> AIM OF THE TASK: Copy every line below exactly.

Content starts

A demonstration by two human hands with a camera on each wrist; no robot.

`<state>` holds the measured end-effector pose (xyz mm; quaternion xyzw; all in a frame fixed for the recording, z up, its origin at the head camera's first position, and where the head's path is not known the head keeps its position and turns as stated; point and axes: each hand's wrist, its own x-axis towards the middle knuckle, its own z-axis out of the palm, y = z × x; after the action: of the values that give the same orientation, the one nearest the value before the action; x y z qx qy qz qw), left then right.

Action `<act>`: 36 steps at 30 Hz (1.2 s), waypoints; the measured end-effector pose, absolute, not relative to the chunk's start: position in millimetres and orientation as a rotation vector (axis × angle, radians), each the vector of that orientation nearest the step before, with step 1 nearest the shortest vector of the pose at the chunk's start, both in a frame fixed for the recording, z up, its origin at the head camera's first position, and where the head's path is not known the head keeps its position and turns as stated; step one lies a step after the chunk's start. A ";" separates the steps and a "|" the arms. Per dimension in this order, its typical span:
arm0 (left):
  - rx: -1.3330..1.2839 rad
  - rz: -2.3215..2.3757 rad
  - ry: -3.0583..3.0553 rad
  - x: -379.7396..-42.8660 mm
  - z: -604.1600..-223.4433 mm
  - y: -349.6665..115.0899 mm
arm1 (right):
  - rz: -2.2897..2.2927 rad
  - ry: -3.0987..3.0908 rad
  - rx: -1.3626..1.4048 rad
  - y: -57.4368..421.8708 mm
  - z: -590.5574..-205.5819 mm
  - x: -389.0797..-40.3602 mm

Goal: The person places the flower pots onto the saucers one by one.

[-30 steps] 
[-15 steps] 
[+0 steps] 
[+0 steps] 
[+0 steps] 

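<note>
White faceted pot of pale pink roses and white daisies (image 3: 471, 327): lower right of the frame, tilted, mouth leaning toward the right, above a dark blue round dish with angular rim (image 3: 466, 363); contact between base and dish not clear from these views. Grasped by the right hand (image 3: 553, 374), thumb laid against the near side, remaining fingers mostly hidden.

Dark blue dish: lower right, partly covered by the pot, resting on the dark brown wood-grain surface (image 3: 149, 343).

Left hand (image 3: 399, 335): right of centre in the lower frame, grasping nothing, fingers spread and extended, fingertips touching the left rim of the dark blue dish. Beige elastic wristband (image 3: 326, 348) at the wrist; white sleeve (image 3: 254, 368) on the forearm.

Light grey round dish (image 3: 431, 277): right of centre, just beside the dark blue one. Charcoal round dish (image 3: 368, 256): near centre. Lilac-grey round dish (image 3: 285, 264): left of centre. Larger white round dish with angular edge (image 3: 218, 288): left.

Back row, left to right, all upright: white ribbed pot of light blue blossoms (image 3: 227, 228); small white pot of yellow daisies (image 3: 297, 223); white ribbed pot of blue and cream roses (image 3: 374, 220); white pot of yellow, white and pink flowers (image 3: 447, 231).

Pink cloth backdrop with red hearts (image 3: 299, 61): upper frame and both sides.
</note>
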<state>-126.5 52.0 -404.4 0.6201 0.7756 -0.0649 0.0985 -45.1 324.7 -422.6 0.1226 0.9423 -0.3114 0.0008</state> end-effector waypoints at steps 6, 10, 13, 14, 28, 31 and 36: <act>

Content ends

> ANSWER BOX:
A demonstration by two human hands with a camera on each wrist; no robot.

`<state>` holds the measured end-effector pose (xyz mm; quaternion xyzw; all in a frame fixed for the recording, z up, its origin at the head camera's first position, and where the head's path is not known the head keeps its position and turns as stated; point and axes: each hand's wrist, its own x-axis towards the middle knuckle, its own z-axis out of the palm, y = z × x; after the action: of the values that give the same orientation, the one nearest the value before the action; x y z qx qy qz qw), left then right.

Action `<act>`: 36 steps at 30 Hz (1.2 s), waypoints; the measured end-effector pose, absolute, not relative to the chunk's start: position in millimetres and orientation as a rotation vector (axis × angle, radians), each the vector of that orientation nearest the step before, with step 1 nearest the shortest vector of the pose at the chunk's start, both in a frame fixed for the recording, z up, its origin at the head camera's first position, and where the head's path is not known the head keeps its position and turns as stated; step one lies a step after the chunk's start. A ";" separates the steps and a "|" the arms. Per dimension in this order, its typical span:
arm0 (left):
  - rx: -1.3330..1.2839 rad
  - rz: -2.3215..2.3757 rad
  - ry: -3.0583..3.0553 rad
  - x: -379.7396..-42.8660 mm
  - z: -604.1600..-223.4433 mm
  - y: -349.6665..115.0899 mm
arm1 (right):
  - rz: -2.2897..2.2927 rad
  - ry: -3.0987..3.0908 rad
  - rx: -1.3626..1.4048 rad
  - y: -57.4368..421.8708 mm
  - z: -590.5574..-205.5819 mm
  - x: -389.0797..-40.3602 mm

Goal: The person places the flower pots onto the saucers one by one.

[-30 steps] 
[-15 steps] 
[+0 steps] 
[+0 steps] 
[+0 steps] 

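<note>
White faceted pot of pale pink roses and white daisies (image 3: 471, 327): lower right of the frame, tilted, mouth leaning toward the right, above a dark blue round dish with angular rim (image 3: 466, 363); contact between base and dish not clear from these views. Grasped by the right hand (image 3: 553, 374), thumb laid against the near side, remaining fingers mostly hidden.

Dark blue dish: lower right, partly covered by the pot, resting on the dark brown wood-grain surface (image 3: 149, 343).

Left hand (image 3: 399, 335): right of centre in the lower frame, grasping nothing, fingers spread and extended, fingertips touching the left rim of the dark blue dish. Beige elastic wristband (image 3: 326, 348) at the wrist; white sleeve (image 3: 254, 368) on the forearm.

Light grey round dish (image 3: 431, 277): right of centre, just beside the dark blue one. Charcoal round dish (image 3: 368, 256): near centre. Lilac-grey round dish (image 3: 285, 264): left of centre. Larger white round dish with angular edge (image 3: 218, 288): left.

Back row, left to right, all upright: white ribbed pot of light blue blossoms (image 3: 227, 228); small white pot of yellow daisies (image 3: 297, 223); white ribbed pot of blue and cream roses (image 3: 374, 220); white pot of yellow, white and pink flowers (image 3: 447, 231).

Pink cloth backdrop with red hearts (image 3: 299, 61): upper frame and both sides.
</note>
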<state>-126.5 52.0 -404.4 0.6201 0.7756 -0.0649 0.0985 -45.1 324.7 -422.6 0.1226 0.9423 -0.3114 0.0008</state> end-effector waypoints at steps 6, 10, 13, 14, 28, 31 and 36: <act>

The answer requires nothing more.